REQUIRED WORK: Where a line below contains "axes", count it. Reply with the total only.

COLLECTED DATA:
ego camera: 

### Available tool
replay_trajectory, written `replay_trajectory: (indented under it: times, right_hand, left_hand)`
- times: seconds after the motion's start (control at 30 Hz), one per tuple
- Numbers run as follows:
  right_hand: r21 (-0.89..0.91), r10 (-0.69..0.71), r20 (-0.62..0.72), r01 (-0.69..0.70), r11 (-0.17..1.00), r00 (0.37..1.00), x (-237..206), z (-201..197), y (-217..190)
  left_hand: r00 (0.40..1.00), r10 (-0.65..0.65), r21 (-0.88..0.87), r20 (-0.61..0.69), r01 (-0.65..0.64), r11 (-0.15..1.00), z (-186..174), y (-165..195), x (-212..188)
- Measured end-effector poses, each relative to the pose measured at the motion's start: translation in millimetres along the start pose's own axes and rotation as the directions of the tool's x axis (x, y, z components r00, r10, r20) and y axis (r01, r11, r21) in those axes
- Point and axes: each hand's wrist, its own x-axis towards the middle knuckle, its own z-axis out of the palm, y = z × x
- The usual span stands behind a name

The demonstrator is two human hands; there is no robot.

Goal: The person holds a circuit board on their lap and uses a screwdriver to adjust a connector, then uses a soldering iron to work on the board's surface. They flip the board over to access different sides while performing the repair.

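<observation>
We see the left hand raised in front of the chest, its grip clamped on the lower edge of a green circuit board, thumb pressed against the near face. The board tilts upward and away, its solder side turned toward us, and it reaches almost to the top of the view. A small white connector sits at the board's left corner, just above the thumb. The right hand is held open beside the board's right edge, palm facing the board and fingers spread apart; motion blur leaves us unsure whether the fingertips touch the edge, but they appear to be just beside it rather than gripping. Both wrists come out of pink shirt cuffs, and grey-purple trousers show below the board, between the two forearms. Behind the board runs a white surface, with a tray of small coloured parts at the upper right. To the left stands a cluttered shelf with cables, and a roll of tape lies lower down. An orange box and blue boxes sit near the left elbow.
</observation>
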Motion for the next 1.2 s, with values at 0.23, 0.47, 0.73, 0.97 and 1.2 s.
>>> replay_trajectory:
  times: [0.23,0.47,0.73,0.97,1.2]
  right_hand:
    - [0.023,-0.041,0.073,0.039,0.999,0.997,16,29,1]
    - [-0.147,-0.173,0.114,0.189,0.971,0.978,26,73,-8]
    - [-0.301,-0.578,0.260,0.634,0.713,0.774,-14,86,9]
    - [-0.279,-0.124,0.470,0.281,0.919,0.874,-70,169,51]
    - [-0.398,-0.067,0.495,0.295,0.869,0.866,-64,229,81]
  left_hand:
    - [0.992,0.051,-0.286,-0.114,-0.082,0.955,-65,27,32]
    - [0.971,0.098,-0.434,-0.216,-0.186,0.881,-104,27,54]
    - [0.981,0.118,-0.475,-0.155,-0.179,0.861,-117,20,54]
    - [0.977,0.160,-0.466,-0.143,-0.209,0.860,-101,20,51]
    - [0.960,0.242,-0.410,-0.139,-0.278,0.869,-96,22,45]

OUTPUT OF THE EXERCISE: 2